Страйк поднял глаза на нее:

— Спасибо тебе, Глозеллан. Что бы ты ни надумала делать, удачи тебе во всем.

— И тебе тоже, капитан. Но я должна сообщить еще кое-что. Дженнеста направляется в Скаррок во главе армии. Она всего лишь на пару дней отстает от нас, и для нее не составит особых усилий выйти на ваш след. Здесь вы не в безопасности.

Не успел Страйк ответить, как она шепнула что-то в огромное ухо дракона. Тот сразу начал подниматься. Мощные крылья работали в обычном ритме, мясистые ноги подобрались к телу. Он поднял такой ветер, что Страйку пришлось отойти на несколько шагов и прикрыть глаза ладонью.

Орк следил за невероятным подъемом чудовища и видел, как его громоздкость превратилась в грациозность. Дракон взмыл, описал в воздухе круг. Мелькнула в прощальном жесте рука Глозеллан. Страйк тоже помахал в ответ. После этого шоколадка направилась на запад.

Страйк все еще смотрел ей вслед, когда прибыли встречающие.

Элфрей, Хаскер, Джап и несколько рядовых скакали на лошадях. Коилла тоже — на спине Гелорака. Их сопровождали десятки кентавров, а очень скоро подоспели и пешие орки. Встречающие собрались вокруг Страйка. Всеобщее облегчение, казалось, можно было пощупать пальцами. Поднялся шум.

Капитан махнул рукой, требуя тишины:

— Я в порядке! Все хорошо, я в порядке. Коилла соскользнула со спины кентавра:

— Что произошло, Страйк? Где ты был?

— Я обнаружил, что бывший враг оказался другом.

— Что…

— Я объясню. Но только за едой.

Ему подвели лошадь, и все направились к лесу.

Во время этого краткого путешествия Страйк имел возможность поразмыслить над словами Глозеллан и над тем, что покой, похоже, Росомахам только снится.

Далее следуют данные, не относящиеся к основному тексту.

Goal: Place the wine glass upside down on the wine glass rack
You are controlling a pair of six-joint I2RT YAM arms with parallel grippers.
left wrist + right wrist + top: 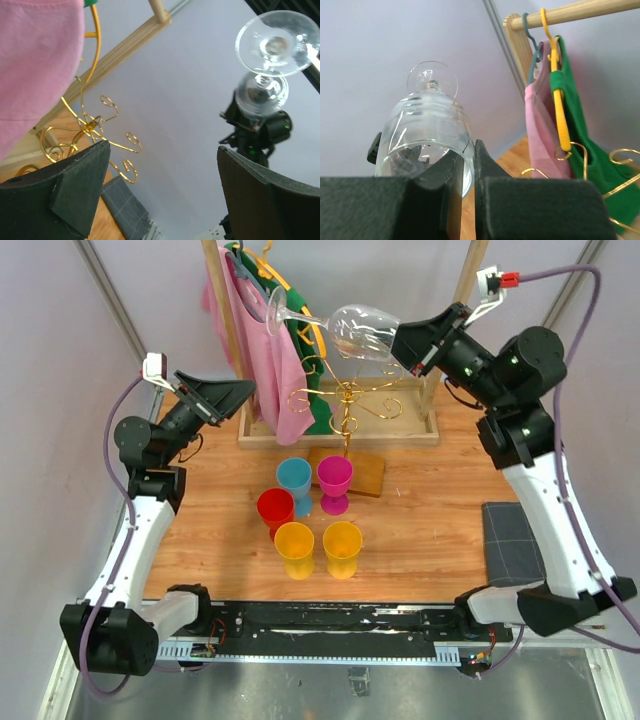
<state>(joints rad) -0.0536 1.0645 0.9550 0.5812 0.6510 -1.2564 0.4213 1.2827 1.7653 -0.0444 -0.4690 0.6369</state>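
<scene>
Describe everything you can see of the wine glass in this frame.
The clear, empty stemmed wine glass has a rounded bowl, a thin stem and a flat round foot. It hangs roughly on its side in the air, foot toward the pink garment, above the thin gold wire rack. Only the right gripper touches it, pinching the bowl's rim.

The clear wine glass (pixel 362 332) is up in the air on its side, foot pointing to about ten o'clock, with the right hand (pixel 402 348) pinching its bowl rim. Lower down, the thin gold wine glass rack (pixel 347 400) stands upright on a small wooden base, towards twelve o'clock on the worktop (pixel 430 520).
</scene>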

Неподалеку от леса ломаной линией тянулись низкие холмы с купами деревьев на верхушках. На одном из холмов, скрываясь за деревьями, растянулись на земле три фигуры. Они следили за событиями, разворачивающимися внизу. Их кони были стреножены в чаще, и они бдительно следили, чтобы животных не заметили патрули.

Этими наблюдателями были люди.

— Вот ублюдки, — пробормотал один из них. У него был такой же порочный вид, что и у его спутников. Отличало его лишь то, что он был ниже и костлявее и из него ключом била нервическая энергия, которой недоставало двоим другим. Как будто через него пропустили электрический ток. Его сальные волосы были под стать жидкой козлиной бороденке, а зубы представляли собой вековые развалины. Было и то, чем его одарила не природа, а враги: поперек правого глаза тянулась черная повязка, большая часть левого уха отсутствовала, а на мизинце правой руки красовалась грязная повязка.